* _INSTRUCTIONS FOR THE TASK_: Reproduce the data in full, exactly as given, leaving images out.

★ ★ ★ ★

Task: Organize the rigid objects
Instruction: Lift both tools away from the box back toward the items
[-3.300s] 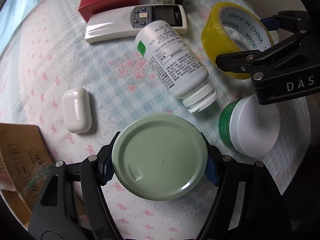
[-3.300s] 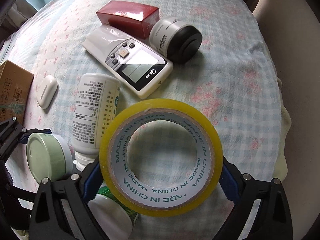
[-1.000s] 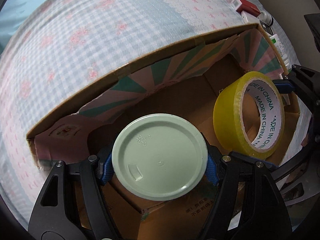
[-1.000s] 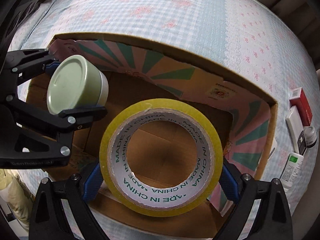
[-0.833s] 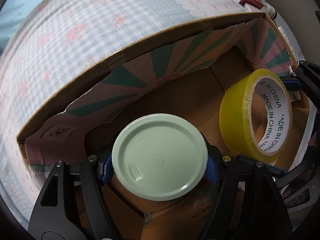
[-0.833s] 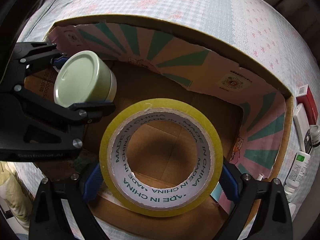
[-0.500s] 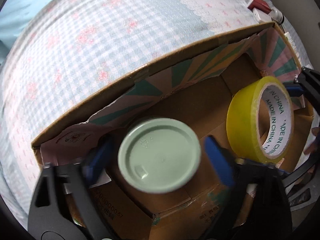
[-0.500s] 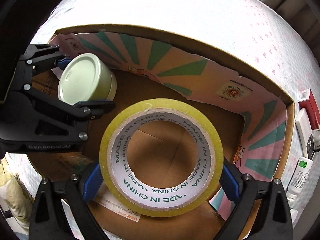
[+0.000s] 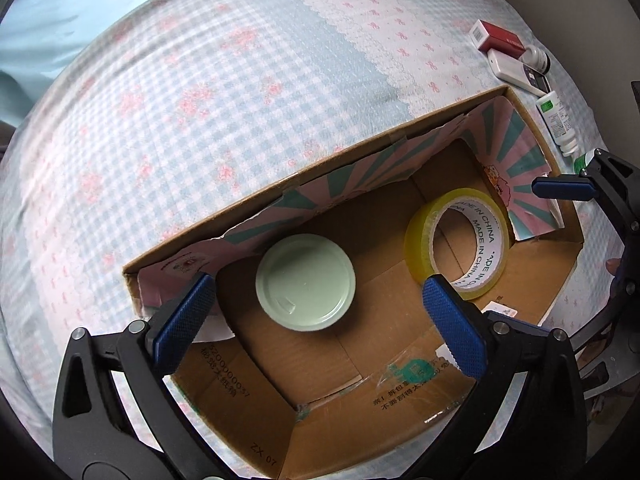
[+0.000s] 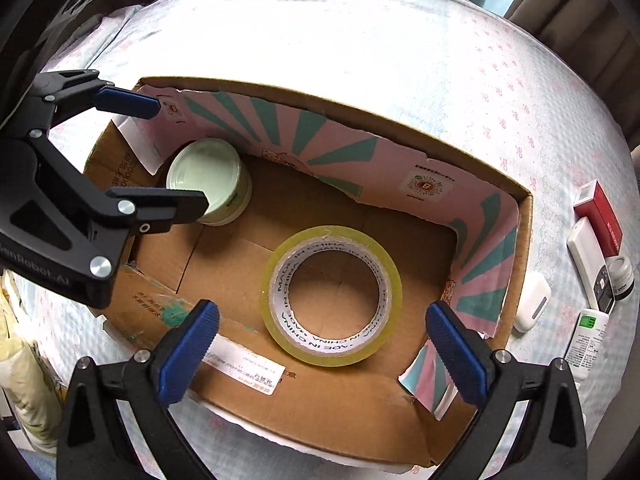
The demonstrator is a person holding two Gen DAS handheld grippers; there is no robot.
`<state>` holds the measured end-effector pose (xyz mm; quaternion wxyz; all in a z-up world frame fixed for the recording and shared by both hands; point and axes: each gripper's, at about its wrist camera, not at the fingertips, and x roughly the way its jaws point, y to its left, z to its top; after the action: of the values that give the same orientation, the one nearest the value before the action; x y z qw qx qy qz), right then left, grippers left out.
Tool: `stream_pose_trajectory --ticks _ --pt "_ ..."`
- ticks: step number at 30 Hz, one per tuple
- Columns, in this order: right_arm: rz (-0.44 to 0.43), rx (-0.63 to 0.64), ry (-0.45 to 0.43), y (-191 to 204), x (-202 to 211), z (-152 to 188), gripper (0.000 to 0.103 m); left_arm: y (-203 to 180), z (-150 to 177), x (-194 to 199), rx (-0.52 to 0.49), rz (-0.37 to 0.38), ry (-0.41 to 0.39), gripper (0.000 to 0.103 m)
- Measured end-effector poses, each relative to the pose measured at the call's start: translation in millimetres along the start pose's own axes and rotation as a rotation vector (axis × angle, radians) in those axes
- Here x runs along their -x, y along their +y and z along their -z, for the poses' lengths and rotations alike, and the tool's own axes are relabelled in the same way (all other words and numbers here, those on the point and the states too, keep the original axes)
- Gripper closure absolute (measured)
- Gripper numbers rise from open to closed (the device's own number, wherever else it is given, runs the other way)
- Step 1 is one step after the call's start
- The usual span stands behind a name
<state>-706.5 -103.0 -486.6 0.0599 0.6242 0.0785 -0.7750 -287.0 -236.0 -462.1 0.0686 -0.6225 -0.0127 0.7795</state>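
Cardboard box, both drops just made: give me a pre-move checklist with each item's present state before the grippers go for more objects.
1. Left gripper open, holding nothing: ok.
2. Right gripper open, holding nothing: ok.
3. Green-lidded jar upright on the floor of the cardboard box, near the far wall: ok.
4. Yellow tape roll lying flat on the box floor, apart from the jar: ok.
5. Objects left on the bed beside the box, including the red box, remote and white pill bottle: not ok, not yet packed.
6. Whether the tape has settled: cannot tell.
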Motion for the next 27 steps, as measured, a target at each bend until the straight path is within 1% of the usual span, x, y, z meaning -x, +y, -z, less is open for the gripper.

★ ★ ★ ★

* _ANSWER AREA_:
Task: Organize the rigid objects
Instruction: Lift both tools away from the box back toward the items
[-3.300s] 
[-3.300s] 
[-1.000s] 
[-1.000s] 
[-0.833s] 
[-0.833s] 
[-0.500s] 
[-0.500s] 
[+0.000s] 
[+0.000s] 
The demonstrator is a person holding two Gen DAS handheld grippers; there is no robot.
`<state>` holds the measured end-effector pose (xyz mm; quaternion wxyz; all in a z-up world frame fixed for the recording and shared by both hands; point and axes: each gripper's, at about its wrist camera, not at the fingertips, and x roughly the way its jaws point, y to its left, z to its top; after the action: of the values that give the same orientation, the one nearest the value before the action; x y z qw qx qy qz), right then left, grippers left out.
Tool: `stream_pose_trajectory --ticks _ --pt "_ ..."`
- ticks: step number at 30 Hz, one per tuple
- Columns, in this order: right_arm: rz (-0.44 to 0.43), rx (-0.63 to 0.64), ry (-0.45 to 0.43), y (-191 to 204), x (-202 to 211), z (-152 to 188), gripper (0.000 to 0.103 m); left_arm: y (-203 to 180), z (-150 to 177), x (-194 to 199), rx (-0.52 to 0.49), rz (-0.37 to 0.38), ry (-0.41 to 0.39), gripper (0.000 to 0.103 m)
- Measured end-effector poses, each relative to the pose measured at the call's start: translation in millimetres along the start pose's own axes and rotation as a rotation vector (axis × angle, radians) in those axes
- Here x runs along their -x, y along their +y and z along their -z, for the poses' lengths and rotations alike, and the tool's own axes are relabelled in the same way (all other words and numbers here, those on the point and the states too, keep the original axes)
- Gripper closure absolute (measured)
- Gripper numbers rise from open to closed (the device's own number, wherever else it is given, runs the other way)
- Step 1 is one step after the call's start
- The usual span stands behind a name
<state>-706.5 -103.0 -486.6 0.0599 0.6242 0.0785 -0.7750 -287.0 -236.0 -462.1 0.0686 -0.6225 -0.0127 0.7795</state>
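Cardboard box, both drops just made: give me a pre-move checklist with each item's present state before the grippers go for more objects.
1. Left gripper open, holding nothing: ok.
2. Right gripper open, holding nothing: ok.
3. Green-lidded jar upright on the floor of the cardboard box, near the far wall: ok.
4. Yellow tape roll lying flat on the box floor, apart from the jar: ok.
5. Objects left on the bed beside the box, including the red box, remote and white pill bottle: not ok, not yet packed.
6. Whether the tape has settled: cannot tell.
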Motion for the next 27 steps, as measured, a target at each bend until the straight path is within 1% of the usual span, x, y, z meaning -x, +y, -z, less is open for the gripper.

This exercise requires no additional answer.